WASHINGTON — Services giant SAIC has completed its $2.5 billion acquisition of Engility, the company announced Monday.

The acquisition, made public in September, makes SAIC the second-largest government services contractor, behind competitor Leidos. It will comprise more than 23,000 employees.

SAIC stockholders will own roughly 72 percent of the combined company, and Engility stockholders approximately 28 percent.

In an interview with Defense News last September, SAIC CEO Tony Moraco said Engility’s “multi-intelligence agency portfolio,” along with the company’s space programs, made Engility an ideal target for SAIC.

“So for a single transaction at scale where we could in fact use our equity, [and face] probably fewer buyers, filling three or four of our strategic initiatives in market access and in capabilities — we felt it was worth a serious look,” he said.

It’s the biggest move yet in the services sector, which has recently seen significant merger and acquisition activity.

April saw the $9.7 billion buyout of CSRA by General Dynamics Information Technology. CSRA was a combination of former competitors Computer Sciences Corporation’s North American public sector business and SRA International.

In 2017, CSC merged another sector of its business with Hewlett Packard’s Enterprise Services arm (formerly EDS) to form DXC Technologies.

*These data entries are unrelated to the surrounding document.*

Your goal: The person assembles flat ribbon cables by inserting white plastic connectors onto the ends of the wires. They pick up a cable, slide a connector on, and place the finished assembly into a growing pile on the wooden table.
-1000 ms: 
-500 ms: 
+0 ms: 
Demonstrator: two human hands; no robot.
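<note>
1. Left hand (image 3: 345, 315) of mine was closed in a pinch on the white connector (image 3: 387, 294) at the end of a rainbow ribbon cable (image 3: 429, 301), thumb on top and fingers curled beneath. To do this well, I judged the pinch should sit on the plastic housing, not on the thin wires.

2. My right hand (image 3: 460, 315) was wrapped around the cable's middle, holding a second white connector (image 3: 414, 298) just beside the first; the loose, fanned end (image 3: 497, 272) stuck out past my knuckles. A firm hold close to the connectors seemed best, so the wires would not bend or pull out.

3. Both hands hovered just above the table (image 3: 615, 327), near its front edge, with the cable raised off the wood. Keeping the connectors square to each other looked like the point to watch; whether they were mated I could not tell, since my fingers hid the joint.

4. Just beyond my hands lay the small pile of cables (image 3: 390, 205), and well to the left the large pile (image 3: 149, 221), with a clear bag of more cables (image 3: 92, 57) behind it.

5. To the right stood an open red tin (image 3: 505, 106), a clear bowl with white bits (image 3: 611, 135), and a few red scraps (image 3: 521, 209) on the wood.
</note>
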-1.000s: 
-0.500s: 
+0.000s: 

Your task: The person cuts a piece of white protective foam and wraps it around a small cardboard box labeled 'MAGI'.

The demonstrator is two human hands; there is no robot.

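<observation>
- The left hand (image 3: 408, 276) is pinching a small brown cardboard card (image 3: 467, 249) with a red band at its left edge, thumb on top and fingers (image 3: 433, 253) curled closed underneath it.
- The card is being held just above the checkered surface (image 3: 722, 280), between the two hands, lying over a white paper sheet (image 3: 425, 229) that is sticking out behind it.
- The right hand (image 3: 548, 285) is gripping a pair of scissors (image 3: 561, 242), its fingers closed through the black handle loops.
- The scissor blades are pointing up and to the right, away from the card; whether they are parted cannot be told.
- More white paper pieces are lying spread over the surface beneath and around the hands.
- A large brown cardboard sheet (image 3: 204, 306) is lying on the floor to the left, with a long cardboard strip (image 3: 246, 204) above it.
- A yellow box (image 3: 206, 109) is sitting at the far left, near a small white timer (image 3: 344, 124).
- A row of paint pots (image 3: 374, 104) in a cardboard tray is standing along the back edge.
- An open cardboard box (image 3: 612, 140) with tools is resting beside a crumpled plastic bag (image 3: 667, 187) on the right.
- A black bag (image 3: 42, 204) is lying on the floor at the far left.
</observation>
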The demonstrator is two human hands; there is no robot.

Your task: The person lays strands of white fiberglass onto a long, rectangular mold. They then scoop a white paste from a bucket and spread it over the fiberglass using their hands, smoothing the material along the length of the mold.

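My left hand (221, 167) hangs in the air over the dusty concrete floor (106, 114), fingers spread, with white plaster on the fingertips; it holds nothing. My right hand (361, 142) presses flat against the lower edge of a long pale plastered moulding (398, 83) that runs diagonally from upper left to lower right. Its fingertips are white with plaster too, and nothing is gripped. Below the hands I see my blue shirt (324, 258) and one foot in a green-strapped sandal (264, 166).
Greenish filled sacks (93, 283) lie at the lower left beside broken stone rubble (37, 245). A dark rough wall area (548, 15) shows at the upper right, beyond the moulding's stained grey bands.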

In June, DXC spun off its U.S. public sector services and merged that with Vencore Holdings and KeyPoint Government Solutions to create Perspecta.

Amber Corrin in Washington contributed to this report.

Aaron Mehta was deputy editor and senior Pentagon correspondent for Defense News, covering policy, strategy and acquisition at the highest levels of the Defense Department and its international partners.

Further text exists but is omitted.